* TASK DESCRIPTION *
Return each line of the listing below, unchanged, and omit the images.

* AVAILABLE DATA *
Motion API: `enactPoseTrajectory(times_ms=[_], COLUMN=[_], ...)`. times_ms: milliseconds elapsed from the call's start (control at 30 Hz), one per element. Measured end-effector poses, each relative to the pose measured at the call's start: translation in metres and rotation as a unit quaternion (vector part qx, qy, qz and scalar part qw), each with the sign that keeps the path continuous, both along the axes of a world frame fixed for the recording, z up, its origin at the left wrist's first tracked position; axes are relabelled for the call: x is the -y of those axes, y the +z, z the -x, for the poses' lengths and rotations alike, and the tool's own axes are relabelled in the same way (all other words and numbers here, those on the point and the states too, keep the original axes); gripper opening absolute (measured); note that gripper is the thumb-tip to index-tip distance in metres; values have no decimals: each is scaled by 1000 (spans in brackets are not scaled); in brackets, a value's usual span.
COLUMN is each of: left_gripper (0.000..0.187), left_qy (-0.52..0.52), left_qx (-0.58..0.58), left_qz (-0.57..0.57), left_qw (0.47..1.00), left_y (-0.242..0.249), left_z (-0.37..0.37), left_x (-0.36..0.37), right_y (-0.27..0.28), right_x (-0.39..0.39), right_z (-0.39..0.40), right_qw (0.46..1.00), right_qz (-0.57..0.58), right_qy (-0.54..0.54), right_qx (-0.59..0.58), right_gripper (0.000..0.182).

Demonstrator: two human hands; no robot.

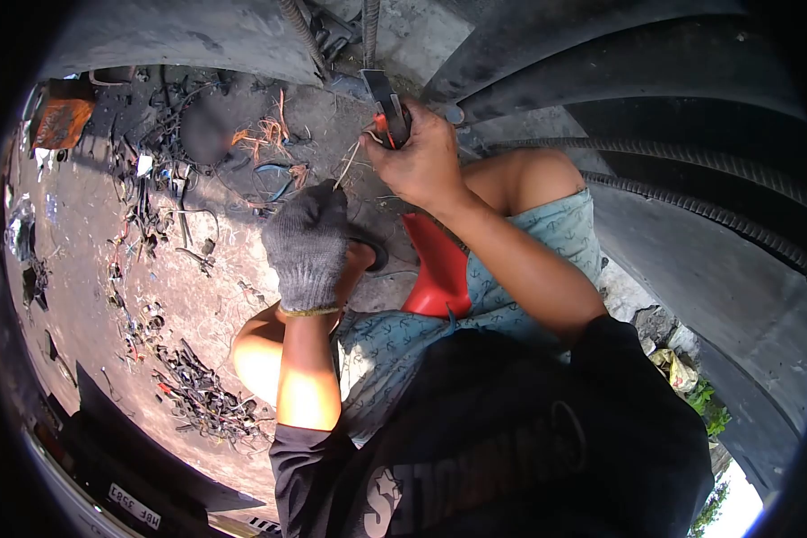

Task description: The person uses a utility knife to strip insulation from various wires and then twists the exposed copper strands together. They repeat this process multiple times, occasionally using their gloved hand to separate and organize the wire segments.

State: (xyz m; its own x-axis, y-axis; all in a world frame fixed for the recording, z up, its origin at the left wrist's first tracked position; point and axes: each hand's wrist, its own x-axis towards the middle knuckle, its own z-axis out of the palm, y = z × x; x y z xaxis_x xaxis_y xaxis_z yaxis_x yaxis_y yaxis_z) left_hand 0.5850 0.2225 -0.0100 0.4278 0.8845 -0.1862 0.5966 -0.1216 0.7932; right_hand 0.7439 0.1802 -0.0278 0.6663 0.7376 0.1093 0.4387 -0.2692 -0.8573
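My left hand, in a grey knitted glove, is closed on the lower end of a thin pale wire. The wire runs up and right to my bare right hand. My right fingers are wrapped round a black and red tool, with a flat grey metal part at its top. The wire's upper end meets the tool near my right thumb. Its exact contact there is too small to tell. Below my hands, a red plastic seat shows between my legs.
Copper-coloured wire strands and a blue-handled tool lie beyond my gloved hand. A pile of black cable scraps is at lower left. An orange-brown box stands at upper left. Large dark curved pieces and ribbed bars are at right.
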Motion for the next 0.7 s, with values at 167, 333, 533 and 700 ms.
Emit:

* REPLY TO THE EXERCISE *
Motion API: `enactPoseTrajectory(times_ms=[_], COLUMN=[_], ...)`. times_ms: milliseconds elapsed from the call's start (control at 30 Hz), one per element. Measured end-effector poses, each relative to the pose measured at the call's start: translation in metres and rotation as a unit quaternion (vector part qx, qy, qz and scalar part qw), each with the sign that keeps the path continuous, both along the axes of a world frame fixed for the recording, z up, its origin at the left wrist's first tracked position; axes are relabelled for the call: x is the -y of those axes, y the +z, z the -x, for the poses' lengths and rotations alike, and the tool's own axes are relabelled in the same way (all other words and numbers here, those on the point and the states too, keep the original axes); gripper opening absolute (measured); note that gripper is the thumb-tip to index-tip distance in metres; values have no decimals: each is scaled by 1000 (spans in brackets are not scaled); in brackets, a value's usual span.
COLUMN is each of: left_gripper (0.000..0.187), left_qy (-0.52..0.52), left_qx (-0.58..0.58), left_qz (-0.57..0.57), left_qw (0.47..1.00), left_y (-0.242..0.249), left_z (-0.37..0.37), left_x (-0.36..0.37), right_y (-0.27..0.28), right_x (-0.39..0.39), right_z (-0.39..0.40), right_qw (0.46..1.00), right_qz (-0.57..0.58), right_qy (-0.54..0.54), right_qx (-0.59..0.58), right_gripper (0.000..0.182).

Demonstrator: two human hands; no robot.


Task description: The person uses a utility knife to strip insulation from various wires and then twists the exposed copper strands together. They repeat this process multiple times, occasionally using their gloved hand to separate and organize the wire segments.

State: (xyz m; its own x-axis, y-axis; all in a world frame fixed for the recording, z up, its origin at the left wrist's first tracked position; point and axes: each hand's wrist, its own x-axis towards the middle knuckle, its own z-axis out of the palm, y = z × x; x y z xaxis_x xaxis_y xaxis_z yaxis_x yaxis_y yaxis_z) left_hand 0.5850 0.2225 -0.0100 0.4278 0.8845 -0.1862 0.5966 -0.1216 0.7932; right_hand 0.7439 0.1802 -0.0278 0.6663 0.7376 0.1093 0.4387 -0.2692 -0.8573
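My left hand, in a grey knitted glove, is closed on the lower end of a thin pale wire. The wire runs up and right to my bare right hand. My right fingers are wrapped round a black and red tool, with a flat grey metal part at its top. The wire's upper end meets the tool near my right thumb. Its exact contact there is too small to tell. Below my hands, a red plastic seat shows between my legs.
Copper-coloured wire strands and a blue-handled tool lie beyond my gloved hand. A pile of black cable scraps is at lower left. An orange-brown box stands at upper left. Large dark curved pieces and ribbed bars are at right.
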Motion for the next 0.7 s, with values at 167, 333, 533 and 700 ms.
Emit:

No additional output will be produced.